"""
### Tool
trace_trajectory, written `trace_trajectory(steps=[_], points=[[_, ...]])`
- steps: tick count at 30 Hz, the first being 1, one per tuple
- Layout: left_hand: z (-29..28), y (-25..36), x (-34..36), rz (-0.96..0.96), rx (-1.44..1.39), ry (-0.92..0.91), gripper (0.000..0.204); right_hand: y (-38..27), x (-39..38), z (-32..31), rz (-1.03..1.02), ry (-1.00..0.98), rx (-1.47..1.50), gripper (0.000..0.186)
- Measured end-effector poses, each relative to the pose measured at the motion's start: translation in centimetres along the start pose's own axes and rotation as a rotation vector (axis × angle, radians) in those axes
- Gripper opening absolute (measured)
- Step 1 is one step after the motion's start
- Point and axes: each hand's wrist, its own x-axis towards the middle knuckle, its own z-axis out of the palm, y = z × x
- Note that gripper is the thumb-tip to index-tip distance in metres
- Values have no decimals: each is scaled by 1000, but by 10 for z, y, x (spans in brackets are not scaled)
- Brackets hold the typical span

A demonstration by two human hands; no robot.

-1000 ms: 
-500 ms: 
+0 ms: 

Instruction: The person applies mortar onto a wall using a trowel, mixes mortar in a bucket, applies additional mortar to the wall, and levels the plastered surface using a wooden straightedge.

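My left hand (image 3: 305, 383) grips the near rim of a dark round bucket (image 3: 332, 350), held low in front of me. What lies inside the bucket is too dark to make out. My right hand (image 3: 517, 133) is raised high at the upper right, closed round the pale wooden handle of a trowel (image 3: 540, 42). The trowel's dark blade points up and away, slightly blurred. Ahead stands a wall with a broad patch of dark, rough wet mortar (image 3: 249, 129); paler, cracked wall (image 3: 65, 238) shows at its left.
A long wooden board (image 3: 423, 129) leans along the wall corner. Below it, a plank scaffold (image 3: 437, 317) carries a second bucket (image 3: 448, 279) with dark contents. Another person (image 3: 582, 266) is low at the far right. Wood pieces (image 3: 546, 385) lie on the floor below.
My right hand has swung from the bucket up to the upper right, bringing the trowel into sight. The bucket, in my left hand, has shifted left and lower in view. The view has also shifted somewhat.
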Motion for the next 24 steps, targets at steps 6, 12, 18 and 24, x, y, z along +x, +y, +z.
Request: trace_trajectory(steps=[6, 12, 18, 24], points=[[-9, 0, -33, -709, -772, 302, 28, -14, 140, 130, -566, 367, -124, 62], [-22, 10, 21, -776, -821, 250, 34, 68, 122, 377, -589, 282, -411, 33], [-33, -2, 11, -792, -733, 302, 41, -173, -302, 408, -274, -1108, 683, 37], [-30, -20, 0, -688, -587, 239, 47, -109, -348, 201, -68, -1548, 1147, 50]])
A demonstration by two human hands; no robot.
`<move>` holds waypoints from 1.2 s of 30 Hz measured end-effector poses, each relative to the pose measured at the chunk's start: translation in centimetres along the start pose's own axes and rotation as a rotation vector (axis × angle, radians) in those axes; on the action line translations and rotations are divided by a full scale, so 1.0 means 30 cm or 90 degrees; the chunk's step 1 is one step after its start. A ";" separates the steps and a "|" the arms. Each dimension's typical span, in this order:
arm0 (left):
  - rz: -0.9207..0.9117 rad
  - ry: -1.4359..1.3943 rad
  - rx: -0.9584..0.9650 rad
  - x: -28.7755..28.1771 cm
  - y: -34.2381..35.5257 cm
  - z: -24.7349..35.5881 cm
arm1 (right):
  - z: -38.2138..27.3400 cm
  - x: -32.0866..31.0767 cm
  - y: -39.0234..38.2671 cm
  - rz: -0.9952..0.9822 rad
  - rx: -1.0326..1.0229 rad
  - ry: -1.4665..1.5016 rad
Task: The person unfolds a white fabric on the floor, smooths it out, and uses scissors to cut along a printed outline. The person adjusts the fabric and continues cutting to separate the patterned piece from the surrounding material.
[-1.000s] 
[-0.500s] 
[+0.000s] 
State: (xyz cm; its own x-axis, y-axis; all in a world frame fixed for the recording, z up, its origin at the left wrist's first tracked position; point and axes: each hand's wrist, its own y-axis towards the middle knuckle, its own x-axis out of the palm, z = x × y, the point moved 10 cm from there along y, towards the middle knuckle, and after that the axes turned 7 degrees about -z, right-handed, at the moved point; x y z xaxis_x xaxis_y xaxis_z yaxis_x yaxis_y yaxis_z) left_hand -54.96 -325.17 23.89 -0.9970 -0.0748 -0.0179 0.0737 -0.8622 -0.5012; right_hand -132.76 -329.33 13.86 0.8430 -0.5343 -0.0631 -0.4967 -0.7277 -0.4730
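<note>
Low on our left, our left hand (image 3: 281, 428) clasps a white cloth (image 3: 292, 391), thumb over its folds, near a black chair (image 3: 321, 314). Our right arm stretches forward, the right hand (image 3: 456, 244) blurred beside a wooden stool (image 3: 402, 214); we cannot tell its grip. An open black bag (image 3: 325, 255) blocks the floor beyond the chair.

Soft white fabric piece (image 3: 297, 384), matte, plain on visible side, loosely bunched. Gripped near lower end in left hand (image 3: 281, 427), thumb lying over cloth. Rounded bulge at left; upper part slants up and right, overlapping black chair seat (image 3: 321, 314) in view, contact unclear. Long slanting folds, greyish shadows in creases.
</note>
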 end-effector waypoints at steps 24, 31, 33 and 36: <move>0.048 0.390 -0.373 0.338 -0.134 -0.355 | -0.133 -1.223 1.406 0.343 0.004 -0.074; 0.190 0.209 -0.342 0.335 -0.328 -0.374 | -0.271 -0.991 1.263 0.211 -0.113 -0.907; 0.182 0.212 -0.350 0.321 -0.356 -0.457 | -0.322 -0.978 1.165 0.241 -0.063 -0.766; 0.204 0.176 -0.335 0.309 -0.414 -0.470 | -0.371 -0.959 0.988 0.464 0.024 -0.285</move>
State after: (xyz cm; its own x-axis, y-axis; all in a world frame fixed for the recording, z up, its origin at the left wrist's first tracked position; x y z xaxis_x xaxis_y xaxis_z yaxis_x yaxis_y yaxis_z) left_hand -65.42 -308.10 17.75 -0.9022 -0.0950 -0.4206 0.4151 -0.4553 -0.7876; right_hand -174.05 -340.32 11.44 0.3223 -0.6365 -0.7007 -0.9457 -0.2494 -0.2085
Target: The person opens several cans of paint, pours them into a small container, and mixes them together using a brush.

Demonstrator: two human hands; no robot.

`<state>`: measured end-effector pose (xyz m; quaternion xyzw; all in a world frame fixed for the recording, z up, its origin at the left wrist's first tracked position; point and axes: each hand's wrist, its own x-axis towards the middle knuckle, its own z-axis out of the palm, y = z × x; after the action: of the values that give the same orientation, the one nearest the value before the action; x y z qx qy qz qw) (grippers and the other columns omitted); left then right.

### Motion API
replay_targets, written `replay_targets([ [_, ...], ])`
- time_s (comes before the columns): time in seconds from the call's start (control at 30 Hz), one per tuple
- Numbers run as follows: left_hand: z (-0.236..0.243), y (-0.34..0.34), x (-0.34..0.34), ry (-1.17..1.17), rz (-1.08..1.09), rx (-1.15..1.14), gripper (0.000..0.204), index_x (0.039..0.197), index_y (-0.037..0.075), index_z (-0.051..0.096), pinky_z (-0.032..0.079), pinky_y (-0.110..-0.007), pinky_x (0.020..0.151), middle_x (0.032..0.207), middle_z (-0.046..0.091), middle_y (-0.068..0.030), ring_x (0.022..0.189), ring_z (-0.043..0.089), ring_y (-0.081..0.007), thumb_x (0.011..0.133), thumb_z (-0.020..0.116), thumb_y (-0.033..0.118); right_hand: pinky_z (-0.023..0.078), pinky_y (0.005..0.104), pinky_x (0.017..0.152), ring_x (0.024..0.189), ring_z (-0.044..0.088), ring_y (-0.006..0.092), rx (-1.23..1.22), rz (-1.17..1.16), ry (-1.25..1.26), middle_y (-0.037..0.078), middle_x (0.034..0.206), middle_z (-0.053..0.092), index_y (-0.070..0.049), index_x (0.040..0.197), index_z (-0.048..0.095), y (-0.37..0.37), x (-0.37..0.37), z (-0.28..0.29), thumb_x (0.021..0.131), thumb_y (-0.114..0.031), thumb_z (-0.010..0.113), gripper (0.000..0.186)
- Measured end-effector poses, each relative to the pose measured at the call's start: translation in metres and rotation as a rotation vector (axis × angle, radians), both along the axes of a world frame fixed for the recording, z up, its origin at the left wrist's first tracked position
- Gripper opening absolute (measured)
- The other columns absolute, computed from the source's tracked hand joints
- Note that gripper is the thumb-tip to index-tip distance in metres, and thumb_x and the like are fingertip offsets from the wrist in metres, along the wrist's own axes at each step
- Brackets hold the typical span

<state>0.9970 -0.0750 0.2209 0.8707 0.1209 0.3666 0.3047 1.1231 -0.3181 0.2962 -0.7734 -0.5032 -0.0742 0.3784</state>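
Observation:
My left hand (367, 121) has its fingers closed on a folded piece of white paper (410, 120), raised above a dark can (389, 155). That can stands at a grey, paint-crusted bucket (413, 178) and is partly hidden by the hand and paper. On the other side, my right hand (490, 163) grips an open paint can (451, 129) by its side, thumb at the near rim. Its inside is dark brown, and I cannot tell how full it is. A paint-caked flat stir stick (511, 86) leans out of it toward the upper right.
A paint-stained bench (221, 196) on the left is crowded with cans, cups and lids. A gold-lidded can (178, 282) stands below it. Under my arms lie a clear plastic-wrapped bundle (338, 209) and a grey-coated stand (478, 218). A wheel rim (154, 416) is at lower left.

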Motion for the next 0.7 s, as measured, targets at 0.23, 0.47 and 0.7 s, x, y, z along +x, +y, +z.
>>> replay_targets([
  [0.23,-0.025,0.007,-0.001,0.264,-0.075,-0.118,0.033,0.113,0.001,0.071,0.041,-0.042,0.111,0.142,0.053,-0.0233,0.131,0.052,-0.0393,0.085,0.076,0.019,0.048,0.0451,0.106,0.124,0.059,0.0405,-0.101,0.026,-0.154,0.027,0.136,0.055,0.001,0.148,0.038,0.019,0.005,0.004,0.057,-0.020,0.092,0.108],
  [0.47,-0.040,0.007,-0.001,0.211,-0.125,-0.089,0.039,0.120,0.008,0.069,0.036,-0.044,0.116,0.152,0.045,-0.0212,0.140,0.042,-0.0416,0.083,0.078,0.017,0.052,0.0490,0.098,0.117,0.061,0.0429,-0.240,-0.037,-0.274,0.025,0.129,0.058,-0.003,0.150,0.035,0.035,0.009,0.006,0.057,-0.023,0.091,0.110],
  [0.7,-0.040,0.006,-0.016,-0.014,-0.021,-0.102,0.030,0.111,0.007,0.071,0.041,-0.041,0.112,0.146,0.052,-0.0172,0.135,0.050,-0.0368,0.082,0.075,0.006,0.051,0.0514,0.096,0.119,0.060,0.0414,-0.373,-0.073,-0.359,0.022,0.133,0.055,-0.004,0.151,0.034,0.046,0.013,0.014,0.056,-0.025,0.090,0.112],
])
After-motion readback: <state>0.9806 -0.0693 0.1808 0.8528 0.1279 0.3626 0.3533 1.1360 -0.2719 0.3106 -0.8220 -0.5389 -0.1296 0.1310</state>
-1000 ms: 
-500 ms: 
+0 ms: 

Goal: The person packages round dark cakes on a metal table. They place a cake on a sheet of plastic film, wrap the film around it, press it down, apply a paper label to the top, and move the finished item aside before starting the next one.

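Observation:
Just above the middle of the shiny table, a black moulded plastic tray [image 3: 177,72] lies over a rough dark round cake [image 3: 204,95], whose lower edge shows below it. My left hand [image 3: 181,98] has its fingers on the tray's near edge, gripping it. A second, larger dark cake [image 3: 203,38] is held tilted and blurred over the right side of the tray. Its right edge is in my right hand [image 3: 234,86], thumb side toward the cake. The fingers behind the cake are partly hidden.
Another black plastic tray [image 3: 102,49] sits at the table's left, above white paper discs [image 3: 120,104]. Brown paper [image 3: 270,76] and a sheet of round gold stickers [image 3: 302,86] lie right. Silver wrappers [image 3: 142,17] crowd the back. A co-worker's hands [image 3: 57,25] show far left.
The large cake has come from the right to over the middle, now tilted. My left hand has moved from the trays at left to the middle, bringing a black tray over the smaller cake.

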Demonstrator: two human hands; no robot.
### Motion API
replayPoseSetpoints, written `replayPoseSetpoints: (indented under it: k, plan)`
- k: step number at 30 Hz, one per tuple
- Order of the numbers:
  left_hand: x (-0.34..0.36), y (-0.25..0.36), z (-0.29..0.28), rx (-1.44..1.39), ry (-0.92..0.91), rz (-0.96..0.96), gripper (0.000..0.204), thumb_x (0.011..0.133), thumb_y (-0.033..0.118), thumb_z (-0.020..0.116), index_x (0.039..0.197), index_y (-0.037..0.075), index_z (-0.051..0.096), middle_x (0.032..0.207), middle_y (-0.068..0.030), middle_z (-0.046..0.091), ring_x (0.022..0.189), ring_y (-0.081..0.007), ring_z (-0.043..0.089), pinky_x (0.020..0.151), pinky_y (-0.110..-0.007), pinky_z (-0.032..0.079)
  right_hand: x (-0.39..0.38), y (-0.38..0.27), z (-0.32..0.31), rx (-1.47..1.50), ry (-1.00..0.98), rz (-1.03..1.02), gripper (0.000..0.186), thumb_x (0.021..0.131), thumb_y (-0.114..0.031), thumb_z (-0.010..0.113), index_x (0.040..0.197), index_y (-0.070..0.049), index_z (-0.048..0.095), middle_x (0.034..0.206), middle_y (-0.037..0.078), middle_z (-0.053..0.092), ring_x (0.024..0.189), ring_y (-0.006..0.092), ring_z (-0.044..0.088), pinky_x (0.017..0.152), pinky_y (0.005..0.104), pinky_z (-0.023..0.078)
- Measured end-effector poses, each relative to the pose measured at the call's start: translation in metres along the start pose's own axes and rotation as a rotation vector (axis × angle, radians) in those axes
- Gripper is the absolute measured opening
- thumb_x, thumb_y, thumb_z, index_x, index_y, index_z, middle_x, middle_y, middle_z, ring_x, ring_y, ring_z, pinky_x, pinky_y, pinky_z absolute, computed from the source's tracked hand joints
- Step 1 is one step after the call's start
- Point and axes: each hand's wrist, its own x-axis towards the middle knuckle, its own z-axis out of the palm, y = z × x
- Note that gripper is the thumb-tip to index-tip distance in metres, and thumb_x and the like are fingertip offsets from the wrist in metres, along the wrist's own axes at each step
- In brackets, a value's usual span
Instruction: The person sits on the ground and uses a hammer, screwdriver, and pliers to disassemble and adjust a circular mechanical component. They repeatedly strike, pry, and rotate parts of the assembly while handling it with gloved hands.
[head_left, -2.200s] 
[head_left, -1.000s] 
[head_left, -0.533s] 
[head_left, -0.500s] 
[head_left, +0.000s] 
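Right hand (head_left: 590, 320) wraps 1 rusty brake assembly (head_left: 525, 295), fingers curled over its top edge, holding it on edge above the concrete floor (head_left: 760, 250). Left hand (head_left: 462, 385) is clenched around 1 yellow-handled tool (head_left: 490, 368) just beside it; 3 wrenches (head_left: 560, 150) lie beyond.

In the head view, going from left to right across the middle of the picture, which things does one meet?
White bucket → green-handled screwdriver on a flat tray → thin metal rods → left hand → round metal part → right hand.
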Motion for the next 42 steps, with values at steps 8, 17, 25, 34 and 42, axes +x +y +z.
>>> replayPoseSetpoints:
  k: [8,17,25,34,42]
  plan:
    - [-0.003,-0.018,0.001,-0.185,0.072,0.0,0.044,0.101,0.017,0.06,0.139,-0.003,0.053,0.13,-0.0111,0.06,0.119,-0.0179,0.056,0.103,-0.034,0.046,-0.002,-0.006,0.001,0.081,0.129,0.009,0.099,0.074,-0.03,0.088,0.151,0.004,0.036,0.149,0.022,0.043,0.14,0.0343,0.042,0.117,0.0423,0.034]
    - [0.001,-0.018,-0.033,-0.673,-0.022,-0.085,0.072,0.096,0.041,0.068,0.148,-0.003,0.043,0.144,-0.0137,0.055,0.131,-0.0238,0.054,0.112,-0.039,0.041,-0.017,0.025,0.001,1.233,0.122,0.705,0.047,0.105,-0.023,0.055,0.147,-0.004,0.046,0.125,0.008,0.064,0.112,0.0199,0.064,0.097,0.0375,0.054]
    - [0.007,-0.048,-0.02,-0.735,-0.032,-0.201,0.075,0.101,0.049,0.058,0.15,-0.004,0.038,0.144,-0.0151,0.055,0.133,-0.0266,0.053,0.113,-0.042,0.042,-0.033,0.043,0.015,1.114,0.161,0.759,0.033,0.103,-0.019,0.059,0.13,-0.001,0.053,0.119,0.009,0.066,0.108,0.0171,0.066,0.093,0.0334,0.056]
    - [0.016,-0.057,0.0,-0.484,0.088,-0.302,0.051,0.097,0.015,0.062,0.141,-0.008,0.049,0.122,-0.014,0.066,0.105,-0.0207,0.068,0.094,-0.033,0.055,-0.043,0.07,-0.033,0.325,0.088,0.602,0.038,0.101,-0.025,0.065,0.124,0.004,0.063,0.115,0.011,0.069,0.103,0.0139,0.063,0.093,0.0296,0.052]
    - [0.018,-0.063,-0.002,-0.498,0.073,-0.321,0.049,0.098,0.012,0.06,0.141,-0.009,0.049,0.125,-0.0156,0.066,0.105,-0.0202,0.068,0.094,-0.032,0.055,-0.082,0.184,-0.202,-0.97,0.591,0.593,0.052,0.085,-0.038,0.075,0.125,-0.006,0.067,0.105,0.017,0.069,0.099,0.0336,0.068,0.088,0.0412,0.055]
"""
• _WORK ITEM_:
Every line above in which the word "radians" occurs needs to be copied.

• _TASK SOLUTION_:
- Measured end-effector poses, each relative to the pose measured at the motion's start: translation in centimetres along the start pose's own axes and rotation as a rotation vector (axis × angle, radians) in those axes
`<move>` holds waypoints from 1.2 s of 30 Hz measured end-effector poses, each relative to the pose measured at the chunk's start: translation in centimetres along the start pose's own axes and rotation as a rotation vector (axis × angle, radians) in those axes; on the action line translations and rotations are divided by a full scale, so 1.0 means 30 cm or 90 degrees; the chunk's step 1 is one step after its start. A ";" separates the steps and a "|" the arms. Each dimension's typical span, in this order:
- Measured end-effector poses, each relative to the pose measured at the call's start: translation in metres and rotation as a rotation vector (axis × angle, radians), both along the axes of a world frame fixed for the recording, z up, its origin at the left wrist's first tracked position
- Measured end-effector poses, each relative to the pose measured at the call's start: translation in metres along the start pose's own axes and rotation as a rotation vector (axis × angle, radians) in those axes

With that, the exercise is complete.